● Exercise objective
Each entry is to be retyped exactly as it stands.

● Given records
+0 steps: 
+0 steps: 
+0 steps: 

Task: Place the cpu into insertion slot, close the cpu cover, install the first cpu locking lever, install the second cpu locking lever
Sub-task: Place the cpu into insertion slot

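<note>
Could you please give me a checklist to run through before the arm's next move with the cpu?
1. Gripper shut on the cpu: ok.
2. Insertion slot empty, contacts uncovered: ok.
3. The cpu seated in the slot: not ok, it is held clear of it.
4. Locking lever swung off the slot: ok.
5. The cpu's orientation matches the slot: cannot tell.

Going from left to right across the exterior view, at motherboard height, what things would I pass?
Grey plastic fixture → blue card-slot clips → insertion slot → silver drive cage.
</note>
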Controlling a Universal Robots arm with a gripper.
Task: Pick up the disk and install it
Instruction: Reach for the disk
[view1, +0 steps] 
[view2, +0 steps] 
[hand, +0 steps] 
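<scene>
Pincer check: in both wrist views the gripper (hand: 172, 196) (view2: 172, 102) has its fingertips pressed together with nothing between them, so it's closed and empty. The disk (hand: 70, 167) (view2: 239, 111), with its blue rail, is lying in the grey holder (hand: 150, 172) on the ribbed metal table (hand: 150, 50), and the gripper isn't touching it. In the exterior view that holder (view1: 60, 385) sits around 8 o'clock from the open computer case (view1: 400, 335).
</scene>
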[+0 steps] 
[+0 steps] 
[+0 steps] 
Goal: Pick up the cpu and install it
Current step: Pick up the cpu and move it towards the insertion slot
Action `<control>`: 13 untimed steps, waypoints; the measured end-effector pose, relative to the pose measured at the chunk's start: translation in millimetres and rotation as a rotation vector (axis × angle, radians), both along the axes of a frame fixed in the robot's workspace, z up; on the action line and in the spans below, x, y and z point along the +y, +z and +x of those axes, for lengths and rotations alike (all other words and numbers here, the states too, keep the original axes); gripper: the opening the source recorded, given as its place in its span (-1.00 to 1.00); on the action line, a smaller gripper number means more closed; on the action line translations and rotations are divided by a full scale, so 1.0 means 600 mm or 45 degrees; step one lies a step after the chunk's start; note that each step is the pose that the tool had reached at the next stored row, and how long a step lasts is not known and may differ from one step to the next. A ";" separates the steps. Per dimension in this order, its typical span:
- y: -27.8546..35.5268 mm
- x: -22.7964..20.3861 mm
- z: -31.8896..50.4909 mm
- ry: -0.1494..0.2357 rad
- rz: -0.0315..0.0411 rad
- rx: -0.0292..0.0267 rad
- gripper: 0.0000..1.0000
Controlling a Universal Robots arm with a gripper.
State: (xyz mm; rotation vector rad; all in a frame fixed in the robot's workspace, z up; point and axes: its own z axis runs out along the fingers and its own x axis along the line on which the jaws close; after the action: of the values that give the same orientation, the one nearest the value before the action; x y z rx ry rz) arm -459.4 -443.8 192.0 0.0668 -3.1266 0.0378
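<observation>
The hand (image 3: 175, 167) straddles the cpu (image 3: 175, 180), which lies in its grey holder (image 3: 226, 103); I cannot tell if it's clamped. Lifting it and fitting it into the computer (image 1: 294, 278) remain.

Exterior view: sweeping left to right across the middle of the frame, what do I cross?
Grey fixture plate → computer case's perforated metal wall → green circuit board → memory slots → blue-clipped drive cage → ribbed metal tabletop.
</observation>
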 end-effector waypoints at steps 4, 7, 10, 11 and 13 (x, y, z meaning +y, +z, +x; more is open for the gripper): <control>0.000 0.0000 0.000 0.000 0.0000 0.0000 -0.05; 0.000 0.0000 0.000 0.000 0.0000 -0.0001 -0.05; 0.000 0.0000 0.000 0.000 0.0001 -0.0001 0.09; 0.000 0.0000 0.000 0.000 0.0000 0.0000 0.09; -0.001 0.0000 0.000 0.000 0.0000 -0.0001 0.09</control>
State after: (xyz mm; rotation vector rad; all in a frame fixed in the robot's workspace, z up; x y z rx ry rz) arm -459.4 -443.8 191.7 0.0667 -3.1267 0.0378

● Solution to this task
+0 steps: 
+0 steps: 
+0 steps: 

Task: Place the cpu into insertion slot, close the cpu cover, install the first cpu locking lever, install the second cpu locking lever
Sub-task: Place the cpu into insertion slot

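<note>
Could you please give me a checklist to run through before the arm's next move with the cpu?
1. Gripper shut on the cpu: ok.
2. Insertion slot empty, contacts uncovered: ok.
3. The cpu seated in the slot: not ok, it is held clear of it.
4. Locking lever swung off the slot: ok.
5. The cpu's orientation matches the slot: cannot tell.

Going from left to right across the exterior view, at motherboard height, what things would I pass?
Grey plastic fixture → blue card-slot clips → insertion slot → silver drive cage.
</note>
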Controlling a Universal Robots arm with a gripper.
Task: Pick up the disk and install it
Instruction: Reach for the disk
[view1, +0 steps] 
[view2, +0 steps] 
[hand, +0 steps] 
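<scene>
Pincer check: in both wrist views the gripper (hand: 172, 196) (view2: 172, 102) has its fingertips pressed together with nothing between them, so it's closed and empty. The disk (hand: 70, 167) (view2: 239, 111), with its blue rail, is lying in the grey holder (hand: 150, 172) on the ribbed metal table (hand: 150, 50), and the gripper isn't touching it. In the exterior view that holder (view1: 60, 385) sits around 8 o'clock from the open computer case (view1: 400, 335).
</scene>
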[+0 steps] 
[+0 steps] 
[+0 steps] 
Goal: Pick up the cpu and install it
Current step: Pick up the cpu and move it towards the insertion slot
Action `<control>`: 13 untimed steps, waypoints; the measured end-effector pose, relative to the pose measured at the chunk's start: translation in millimetres and rotation as a rotation vector (axis × angle, radians), both along the axes of a frame fixed in the robot's workspace, z up; on the action line and in the spans below, x, y and z point along the +y, +z and +x of those axes, for lengths and rotations alike (all other words and numbers here, the states too, keep the original axes); gripper: the opening the source recorded, given as its place in its span (-1.00 to 1.00); on the action line, a smaller gripper number means more closed; on the action line translations and rotations are divided by a full scale, so 1.0 means 600 mm or 45 degrees; step one lies a step after the chunk's start; note that each step is the pose that the tool had reached at the next stored row, and how long a step lasts is not known and may differ from one step to the next. A ";" separates the steps. Per dimension in this order, its typical span:
- y: -27.8546..35.5268 mm
- x: -22.7964..20.3861 mm
- z: -31.8896..50.4909 mm
- ry: -0.1494..0.2357 rad
- rz: -0.0315..0.0411 rad
- rx: -0.0292..0.0267 rad
- gripper: 0.0000..1.0000
Controlling a Universal Robots arm with a gripper.
State: (xyz mm; rotation vector rad; all in a frame fixed in the robot's workspace, z up; point and axes: its own z axis runs out along the fingers and its own x axis along the line on which the jaws close; after the action: of the values that give the same orientation, the one nearest the value before the action; x y z rx ry rz) arm -459.4 -443.8 192.0 0.0668 -3.1266 0.0378
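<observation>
The hand (image 3: 175, 167) straddles the cpu (image 3: 175, 180), which lies in its grey holder (image 3: 226, 103); I cannot tell if it's clamped. Lifting it and fitting it into the computer (image 1: 294, 278) remain.

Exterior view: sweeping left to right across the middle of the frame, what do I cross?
Grey fixture plate → computer case's perforated metal wall → green circuit board → memory slots → blue-clipped drive cage → ribbed metal tabletop.
</observation>
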 end-effector waypoints at steps 4, 7, 10, 11 and 13 (x, y, z meaning +y, +z, +x; more is open for the gripper): <control>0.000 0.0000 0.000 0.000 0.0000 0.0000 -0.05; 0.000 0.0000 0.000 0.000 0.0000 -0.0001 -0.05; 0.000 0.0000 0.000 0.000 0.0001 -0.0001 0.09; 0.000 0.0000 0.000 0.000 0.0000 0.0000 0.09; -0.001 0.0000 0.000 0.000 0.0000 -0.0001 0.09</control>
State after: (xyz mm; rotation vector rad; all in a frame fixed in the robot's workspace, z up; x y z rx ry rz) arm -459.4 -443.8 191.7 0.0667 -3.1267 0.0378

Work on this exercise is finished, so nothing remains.